運動ガイド32 身体活動・運動を安全に行うためのポイント3

厚生労働省は「健康づくりのための身体活動・運動ガイド2023」を公表しました。その中の「身体活動・運動を安全に行うためのポイント」の「新たに運動を開始するときの確認事項」の後半を紹介します。

〔新たに運動を開始するときの確認事項〕
③内服薬
糖尿病治療薬:機序の異なる新薬が多く開発されていることを踏まえ、服薬の状況を把握しておく必要があります。通常、運動を開始すると、正常血糖者では血中インスリン濃度が低下して肝臓からの糖の放出が増加し、骨格筋での糖の取り込み増加に対応します。インスリンやインスリン分泌を促す薬で治療を受けている人は、肝臓からの糖放出が抑制されたままで、低血糖を起こす可能性があります。

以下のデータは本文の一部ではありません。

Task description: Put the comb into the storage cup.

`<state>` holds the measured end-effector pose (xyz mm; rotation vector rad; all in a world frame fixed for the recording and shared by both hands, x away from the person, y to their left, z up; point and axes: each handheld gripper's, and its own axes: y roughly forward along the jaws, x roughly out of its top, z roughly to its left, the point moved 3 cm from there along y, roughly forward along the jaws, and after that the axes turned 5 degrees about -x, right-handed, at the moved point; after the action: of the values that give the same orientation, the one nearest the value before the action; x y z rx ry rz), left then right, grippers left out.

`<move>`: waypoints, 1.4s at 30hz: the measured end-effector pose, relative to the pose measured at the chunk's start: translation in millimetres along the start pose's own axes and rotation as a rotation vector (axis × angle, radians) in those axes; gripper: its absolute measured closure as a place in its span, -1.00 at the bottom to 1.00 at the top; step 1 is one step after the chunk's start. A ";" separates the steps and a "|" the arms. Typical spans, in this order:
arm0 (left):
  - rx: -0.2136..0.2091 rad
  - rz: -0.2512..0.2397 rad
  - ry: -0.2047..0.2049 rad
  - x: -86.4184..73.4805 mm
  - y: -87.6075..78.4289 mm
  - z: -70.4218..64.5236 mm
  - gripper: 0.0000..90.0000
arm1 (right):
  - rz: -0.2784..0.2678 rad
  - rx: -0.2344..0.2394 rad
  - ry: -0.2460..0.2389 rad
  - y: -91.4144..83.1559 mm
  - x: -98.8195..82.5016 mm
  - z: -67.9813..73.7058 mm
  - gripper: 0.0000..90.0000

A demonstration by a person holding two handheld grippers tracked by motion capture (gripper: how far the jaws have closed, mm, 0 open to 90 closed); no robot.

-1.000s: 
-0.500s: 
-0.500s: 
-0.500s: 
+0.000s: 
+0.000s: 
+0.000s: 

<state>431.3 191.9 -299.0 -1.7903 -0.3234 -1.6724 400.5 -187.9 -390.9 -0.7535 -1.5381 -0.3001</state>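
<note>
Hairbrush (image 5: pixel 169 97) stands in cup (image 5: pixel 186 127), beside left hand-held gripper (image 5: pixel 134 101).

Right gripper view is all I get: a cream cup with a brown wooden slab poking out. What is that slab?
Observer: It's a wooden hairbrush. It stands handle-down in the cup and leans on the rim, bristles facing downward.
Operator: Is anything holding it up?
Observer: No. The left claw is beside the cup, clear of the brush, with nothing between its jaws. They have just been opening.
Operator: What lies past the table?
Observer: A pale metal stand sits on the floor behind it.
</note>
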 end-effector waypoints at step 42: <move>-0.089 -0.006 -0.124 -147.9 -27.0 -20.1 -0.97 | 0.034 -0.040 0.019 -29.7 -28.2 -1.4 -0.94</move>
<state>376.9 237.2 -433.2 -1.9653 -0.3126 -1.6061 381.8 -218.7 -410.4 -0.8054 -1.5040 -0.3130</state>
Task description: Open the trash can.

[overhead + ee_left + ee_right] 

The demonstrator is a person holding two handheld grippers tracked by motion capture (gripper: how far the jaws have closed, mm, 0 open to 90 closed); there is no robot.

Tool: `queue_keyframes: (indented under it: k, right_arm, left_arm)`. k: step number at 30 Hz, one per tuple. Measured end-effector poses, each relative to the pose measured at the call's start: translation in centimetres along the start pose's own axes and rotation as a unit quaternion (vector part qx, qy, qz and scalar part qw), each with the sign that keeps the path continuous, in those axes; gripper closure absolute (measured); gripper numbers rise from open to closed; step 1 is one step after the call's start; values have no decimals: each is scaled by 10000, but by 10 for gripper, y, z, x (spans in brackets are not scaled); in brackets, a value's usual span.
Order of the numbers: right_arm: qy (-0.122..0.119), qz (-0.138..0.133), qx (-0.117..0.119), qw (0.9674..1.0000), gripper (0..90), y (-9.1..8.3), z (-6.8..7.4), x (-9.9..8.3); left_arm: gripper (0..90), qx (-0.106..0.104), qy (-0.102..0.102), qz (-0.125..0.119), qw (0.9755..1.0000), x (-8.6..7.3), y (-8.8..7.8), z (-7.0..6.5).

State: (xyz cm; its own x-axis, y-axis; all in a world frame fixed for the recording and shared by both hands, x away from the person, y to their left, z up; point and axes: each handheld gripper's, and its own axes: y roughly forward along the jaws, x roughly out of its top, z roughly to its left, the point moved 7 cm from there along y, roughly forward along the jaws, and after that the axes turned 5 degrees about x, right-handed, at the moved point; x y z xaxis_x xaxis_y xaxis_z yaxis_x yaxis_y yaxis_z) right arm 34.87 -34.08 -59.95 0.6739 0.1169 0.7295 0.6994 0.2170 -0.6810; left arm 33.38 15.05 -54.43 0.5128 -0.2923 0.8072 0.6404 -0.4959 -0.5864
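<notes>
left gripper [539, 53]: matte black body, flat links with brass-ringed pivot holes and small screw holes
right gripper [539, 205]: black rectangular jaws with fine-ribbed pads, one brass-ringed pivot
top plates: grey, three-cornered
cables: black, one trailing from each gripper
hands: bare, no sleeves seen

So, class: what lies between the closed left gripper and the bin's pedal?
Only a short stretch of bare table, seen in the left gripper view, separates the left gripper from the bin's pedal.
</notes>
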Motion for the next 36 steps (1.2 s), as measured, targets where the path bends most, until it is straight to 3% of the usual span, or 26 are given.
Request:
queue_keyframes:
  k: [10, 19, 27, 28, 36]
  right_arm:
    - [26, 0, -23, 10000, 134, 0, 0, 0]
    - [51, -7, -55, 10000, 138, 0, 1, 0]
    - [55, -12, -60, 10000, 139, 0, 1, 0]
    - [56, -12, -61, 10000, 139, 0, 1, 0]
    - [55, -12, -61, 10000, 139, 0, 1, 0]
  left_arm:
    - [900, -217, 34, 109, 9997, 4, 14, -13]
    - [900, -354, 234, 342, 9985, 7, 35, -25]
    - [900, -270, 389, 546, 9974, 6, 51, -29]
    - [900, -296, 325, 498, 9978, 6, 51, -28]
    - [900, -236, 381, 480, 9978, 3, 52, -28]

高血圧治療薬:一部のカルシウム拮抗薬、α遮断薬、β遮断薬などは心拍数に影響を与えるため、心拍数が運動強度の指標になりかねません。主観的運動強度を参考にしてください。

利尿剤:脱水になりやすいので、熱中症や起立性低血圧に注意し、水分補給も心がけましょう。

抗凝固薬、抗血小板薬など:いわゆる血液をサラサラにする薬やサプリメントにより、出血傾向を生じることがあるので、特に接触の危険性のある運動や、打撲・転倒には注意が必要です。

脂質異常症治療薬(スタチン系):筋力低下や筋肉痛をきたすことがあり、注意が必要です。高齢者では、睡眠薬や抗精神薬、抗ヒスタミン薬、降圧薬、血糖降下薬などの使用が転倒の原因になることもあり、注意が必要です。

サプリメントなど処方薬以外についても留意が必要なものを服用していることがあります。服薬アドヒアランスを踏まえ、副作用も含め、十分な確認が必要です。薬剤の変更・追加などの情報共有を、怠らないようにしてもらいましょう。

④運動で悪化する腰痛・膝痛・関節の変化などの整形外科的な問題
運動で悪化する整形外科的問題がある場合は、次のような工夫が必要です。
・あらかじめ医師に相談してから始める。
・低強度、短い時間から始める。
・該当箇所に負荷がかからないような運動を選択する。
・筋力トレーニングやバランス運動を加える。

かかりつけの医師がいる場合は、状況を確認しておくことも重要です。